# Task to carry out:
A faithful copy of the whole listing is the goal. Match it exactly.

Dataset excerpt: Begin

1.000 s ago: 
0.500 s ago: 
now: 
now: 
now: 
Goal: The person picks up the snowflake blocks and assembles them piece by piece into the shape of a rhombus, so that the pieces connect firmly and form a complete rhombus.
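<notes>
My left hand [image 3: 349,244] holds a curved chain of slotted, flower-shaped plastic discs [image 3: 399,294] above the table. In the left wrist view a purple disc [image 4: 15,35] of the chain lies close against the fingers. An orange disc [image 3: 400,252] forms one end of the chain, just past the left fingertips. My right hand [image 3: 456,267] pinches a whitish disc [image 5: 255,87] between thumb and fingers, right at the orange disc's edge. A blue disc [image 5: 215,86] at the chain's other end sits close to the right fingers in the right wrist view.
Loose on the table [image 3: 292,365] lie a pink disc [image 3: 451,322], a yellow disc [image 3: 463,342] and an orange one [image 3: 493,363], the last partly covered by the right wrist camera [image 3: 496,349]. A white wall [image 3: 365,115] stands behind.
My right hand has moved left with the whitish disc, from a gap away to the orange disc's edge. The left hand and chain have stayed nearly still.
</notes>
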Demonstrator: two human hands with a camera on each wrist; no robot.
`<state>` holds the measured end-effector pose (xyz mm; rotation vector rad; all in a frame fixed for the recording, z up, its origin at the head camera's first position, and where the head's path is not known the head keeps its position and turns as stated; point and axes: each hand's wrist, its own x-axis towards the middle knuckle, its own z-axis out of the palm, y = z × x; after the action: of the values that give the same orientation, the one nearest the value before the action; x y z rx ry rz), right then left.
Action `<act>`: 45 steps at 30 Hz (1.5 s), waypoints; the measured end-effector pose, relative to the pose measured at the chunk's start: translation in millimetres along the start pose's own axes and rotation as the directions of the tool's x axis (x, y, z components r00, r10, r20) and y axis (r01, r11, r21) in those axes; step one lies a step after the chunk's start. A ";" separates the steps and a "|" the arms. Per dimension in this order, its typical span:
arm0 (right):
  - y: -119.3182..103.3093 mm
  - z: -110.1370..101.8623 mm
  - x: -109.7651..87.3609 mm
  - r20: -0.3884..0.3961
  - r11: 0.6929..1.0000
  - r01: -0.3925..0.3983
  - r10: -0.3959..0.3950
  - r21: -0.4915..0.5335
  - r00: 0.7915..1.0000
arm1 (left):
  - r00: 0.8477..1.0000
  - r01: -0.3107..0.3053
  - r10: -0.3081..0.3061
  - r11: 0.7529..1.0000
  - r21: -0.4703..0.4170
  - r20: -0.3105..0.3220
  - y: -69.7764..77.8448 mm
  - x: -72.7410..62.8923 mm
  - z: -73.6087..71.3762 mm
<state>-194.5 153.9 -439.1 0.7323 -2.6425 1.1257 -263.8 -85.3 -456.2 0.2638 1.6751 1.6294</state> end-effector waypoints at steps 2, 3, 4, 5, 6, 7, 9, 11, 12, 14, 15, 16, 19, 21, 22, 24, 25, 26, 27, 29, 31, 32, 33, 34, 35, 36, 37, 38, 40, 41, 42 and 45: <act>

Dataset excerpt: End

# Answer section:
1.000 s ago: 
0.500 s ago: 
now: 
now: 
now: 
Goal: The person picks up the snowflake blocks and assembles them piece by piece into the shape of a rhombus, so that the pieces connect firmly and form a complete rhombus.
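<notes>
My left hand [image 3: 349,244] holds a curved chain of slotted, flower-shaped plastic discs [image 3: 399,294] above the table. In the left wrist view a purple disc [image 4: 15,35] of the chain lies close against the fingers. An orange disc [image 3: 400,252] forms one end of the chain, just past the left fingertips. My right hand [image 3: 456,267] pinches a whitish disc [image 5: 255,87] between thumb and fingers, right at the orange disc's edge. A blue disc [image 5: 215,86] at the chain's other end sits close to the right fingers in the right wrist view.
Loose on the table [image 3: 292,365] lie a pink disc [image 3: 451,322], a yellow disc [image 3: 463,342] and an orange one [image 3: 493,363], the last partly covered by the right wrist camera [image 3: 496,349]. A white wall [image 3: 365,115] stands behind.
My right hand has moved left with the whitish disc, from a gap away to the orange disc's edge. The left hand and chain have stayed nearly still.
</notes>
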Demonstrator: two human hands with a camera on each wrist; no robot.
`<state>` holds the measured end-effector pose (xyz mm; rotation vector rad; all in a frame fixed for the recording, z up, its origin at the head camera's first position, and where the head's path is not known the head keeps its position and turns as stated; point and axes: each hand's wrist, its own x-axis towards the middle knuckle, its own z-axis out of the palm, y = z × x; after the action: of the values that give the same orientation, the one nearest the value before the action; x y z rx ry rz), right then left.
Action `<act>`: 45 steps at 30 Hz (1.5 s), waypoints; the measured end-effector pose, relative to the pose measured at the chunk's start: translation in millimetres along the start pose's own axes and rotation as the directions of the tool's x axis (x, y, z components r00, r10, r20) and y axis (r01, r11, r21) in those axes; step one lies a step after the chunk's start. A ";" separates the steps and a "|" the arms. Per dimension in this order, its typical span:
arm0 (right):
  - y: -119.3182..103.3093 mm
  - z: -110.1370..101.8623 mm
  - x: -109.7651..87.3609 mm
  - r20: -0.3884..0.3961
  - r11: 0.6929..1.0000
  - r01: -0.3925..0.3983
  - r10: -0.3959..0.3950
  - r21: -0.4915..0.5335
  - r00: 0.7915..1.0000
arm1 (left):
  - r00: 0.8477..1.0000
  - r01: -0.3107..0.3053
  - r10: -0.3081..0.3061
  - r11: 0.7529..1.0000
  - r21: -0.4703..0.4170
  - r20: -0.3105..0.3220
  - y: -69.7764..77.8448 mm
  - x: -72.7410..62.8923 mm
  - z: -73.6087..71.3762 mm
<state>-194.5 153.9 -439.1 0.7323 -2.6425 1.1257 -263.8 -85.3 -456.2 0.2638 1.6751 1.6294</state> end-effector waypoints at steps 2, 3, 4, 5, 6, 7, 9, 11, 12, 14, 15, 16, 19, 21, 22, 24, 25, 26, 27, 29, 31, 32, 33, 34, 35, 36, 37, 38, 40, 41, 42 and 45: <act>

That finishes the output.